On Thursday, March 15th, I attended Dr. Lisa Cravens-Brown’s TeachXperts presentation, “Creating Community in the Classroom.” Although Dr. Cravens-Brown’s presentation focused on physical spaces, I was curious if some of her ideas could also apply to online learning; and was delighted to discover that they did.
Dr. Cravens-Brown began her presentation by sharing two main concepts from research on community building in education. First, a sense of belonging to a community positively impacts several variables in education: task persistence, motivation, course success, and perception of the instructor. Second, environments influence perception – the structure of the classroom sends students a message about what they will have to do and how they will have to act in the course. Both of these concepts are key in online courses, and instructors should be intentional about incorporating community building into their online courses and setting up an environment within the course site that engages students. Dr. Cravens-Brown provided several practical tips for best applying these concepts; I’ll highlight the most relevant to online courses here.
- Begin setting expectations and creating community before class starts. Send an e-mail to all of your students welcoming them to the course and letting them know that they’ll be expected to be engaged participants in their own learning throughout the course. Include a photo – both as your Canvas avatar and in the body of the e-mail – and encourage (or require!) your students to do the same when they introduce themselves. When possible, share research about the impact of active learning on learning outcomes.
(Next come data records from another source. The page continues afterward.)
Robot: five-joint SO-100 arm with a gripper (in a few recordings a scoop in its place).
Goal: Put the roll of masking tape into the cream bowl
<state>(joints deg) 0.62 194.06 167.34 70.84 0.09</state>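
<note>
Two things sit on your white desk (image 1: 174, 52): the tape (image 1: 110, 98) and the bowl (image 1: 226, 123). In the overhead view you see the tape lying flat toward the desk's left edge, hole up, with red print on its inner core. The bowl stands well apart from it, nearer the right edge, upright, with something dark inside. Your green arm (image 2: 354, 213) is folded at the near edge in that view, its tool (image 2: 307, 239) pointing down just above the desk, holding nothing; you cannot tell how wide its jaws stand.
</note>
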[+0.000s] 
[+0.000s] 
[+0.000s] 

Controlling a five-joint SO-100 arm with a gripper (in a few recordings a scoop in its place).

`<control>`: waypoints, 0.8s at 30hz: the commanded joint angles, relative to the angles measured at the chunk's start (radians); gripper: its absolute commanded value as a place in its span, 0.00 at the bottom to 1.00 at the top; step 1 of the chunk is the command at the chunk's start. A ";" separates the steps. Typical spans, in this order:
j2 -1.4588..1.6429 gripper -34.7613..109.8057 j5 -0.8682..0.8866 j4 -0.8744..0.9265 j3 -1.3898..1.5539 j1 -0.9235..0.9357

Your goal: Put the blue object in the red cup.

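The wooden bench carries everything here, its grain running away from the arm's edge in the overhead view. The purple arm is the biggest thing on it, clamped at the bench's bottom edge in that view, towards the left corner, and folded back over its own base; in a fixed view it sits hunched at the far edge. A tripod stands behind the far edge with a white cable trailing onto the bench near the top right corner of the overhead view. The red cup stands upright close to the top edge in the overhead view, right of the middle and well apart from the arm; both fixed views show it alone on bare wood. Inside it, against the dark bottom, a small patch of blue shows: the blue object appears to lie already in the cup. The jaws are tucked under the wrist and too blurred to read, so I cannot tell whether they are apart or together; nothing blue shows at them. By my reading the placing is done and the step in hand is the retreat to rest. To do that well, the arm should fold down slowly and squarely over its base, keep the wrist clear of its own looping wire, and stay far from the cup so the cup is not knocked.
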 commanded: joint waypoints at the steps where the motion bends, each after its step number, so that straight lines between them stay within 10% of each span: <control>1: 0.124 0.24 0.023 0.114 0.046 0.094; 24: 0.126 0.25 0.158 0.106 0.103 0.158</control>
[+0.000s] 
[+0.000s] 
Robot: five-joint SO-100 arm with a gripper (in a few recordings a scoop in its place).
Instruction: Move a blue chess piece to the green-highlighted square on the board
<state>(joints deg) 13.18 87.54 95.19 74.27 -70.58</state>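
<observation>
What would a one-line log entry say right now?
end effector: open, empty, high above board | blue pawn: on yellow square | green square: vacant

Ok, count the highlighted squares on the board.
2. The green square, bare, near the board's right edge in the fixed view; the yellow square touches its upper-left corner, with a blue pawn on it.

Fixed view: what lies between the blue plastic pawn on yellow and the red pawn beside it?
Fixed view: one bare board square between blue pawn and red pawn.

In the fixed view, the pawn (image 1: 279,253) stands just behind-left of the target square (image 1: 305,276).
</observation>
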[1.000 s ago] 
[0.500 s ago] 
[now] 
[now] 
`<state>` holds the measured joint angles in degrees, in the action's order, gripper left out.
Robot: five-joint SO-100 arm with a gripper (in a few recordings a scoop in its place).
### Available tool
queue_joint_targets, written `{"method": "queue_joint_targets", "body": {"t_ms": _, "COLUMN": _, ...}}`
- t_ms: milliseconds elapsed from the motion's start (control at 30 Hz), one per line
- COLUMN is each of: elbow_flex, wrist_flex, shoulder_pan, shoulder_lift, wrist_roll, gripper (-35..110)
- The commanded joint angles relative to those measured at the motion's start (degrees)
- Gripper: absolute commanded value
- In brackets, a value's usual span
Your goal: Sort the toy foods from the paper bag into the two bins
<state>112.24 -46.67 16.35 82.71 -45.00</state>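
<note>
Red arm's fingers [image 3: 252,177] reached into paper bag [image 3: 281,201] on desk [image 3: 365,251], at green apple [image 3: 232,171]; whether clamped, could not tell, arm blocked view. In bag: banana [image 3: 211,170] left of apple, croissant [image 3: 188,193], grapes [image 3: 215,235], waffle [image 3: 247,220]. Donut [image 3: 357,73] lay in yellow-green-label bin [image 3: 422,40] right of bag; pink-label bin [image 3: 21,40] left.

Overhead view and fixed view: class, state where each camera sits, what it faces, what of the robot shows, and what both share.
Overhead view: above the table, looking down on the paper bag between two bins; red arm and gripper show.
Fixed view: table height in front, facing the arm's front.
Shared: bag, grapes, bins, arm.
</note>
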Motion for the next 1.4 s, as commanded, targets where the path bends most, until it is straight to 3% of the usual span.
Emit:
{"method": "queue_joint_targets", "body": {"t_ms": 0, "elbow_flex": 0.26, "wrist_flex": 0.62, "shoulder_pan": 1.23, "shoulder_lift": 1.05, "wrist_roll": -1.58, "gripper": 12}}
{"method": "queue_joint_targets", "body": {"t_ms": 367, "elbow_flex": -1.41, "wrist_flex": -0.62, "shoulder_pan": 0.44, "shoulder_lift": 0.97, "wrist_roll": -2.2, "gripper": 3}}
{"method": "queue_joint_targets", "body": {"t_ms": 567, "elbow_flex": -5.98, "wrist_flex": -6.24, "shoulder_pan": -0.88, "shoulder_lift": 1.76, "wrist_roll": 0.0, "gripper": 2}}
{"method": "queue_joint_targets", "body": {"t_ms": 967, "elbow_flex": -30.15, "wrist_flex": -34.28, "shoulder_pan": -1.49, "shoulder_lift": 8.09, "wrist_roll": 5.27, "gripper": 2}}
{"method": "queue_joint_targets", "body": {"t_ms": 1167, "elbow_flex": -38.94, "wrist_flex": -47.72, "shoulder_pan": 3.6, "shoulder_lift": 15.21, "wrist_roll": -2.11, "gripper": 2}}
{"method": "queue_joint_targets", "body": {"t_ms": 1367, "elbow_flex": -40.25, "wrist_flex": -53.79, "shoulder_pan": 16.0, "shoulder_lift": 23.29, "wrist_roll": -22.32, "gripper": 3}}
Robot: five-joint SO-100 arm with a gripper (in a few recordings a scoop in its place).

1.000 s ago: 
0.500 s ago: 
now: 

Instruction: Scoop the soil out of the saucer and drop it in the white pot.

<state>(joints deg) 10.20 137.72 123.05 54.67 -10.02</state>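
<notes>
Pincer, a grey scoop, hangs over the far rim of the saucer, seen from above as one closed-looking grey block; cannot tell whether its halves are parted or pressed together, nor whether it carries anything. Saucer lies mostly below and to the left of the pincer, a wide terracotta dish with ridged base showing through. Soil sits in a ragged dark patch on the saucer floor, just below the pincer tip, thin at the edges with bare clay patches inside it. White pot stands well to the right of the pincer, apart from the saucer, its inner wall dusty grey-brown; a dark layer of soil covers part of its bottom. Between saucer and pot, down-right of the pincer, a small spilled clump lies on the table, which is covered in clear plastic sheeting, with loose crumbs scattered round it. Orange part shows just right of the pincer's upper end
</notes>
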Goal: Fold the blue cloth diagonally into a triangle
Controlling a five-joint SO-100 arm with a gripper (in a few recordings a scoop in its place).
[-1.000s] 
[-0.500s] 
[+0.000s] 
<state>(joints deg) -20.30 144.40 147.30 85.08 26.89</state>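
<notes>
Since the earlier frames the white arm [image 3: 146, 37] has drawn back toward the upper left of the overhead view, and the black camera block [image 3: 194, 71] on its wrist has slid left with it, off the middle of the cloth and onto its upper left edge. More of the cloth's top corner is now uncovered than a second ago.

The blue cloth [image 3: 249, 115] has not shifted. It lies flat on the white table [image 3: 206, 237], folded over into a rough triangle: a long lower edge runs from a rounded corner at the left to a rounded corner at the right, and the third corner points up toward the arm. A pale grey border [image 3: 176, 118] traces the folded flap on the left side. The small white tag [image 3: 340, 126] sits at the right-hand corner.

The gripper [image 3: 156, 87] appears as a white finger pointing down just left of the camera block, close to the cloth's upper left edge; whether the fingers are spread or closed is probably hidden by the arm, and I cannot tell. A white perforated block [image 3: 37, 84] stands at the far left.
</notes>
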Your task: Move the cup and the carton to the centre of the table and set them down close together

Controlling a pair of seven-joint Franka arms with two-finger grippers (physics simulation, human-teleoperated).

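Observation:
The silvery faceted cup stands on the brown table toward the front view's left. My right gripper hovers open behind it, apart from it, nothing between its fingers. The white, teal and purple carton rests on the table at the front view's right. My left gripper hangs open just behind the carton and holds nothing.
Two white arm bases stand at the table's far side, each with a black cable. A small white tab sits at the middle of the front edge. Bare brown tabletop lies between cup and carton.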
- Create a social identity for your class. Include community norms and expectations in your syllabus – or have students work together to create them in a pre-class discussion thread. In lieu of the traditional “personal and professional introduction,” consider asking students to share a humorous anecdote or discover things they have in common outside of class. Have students share their purpose for being in the class – including the transferable skills they want to learn – and check in throughout the quarter on their shared progress towards achieving those goals.
- Establish and maintain trust. Throughout the class, communicate goals for each week or module, and then check in with students to ensure the goals were achieved. Use your students’ names whenever possible – announcements highlighting great work that week, discussion responses, personalized assignment feedback.
Dr. Cravens-Brown’s presentation highlighted the need to be intentional in all aspects of teaching – not only communicating course content, but structuring your course – whether the physical classroom or the online course site – to create an atmosphere that motivates your students to learn.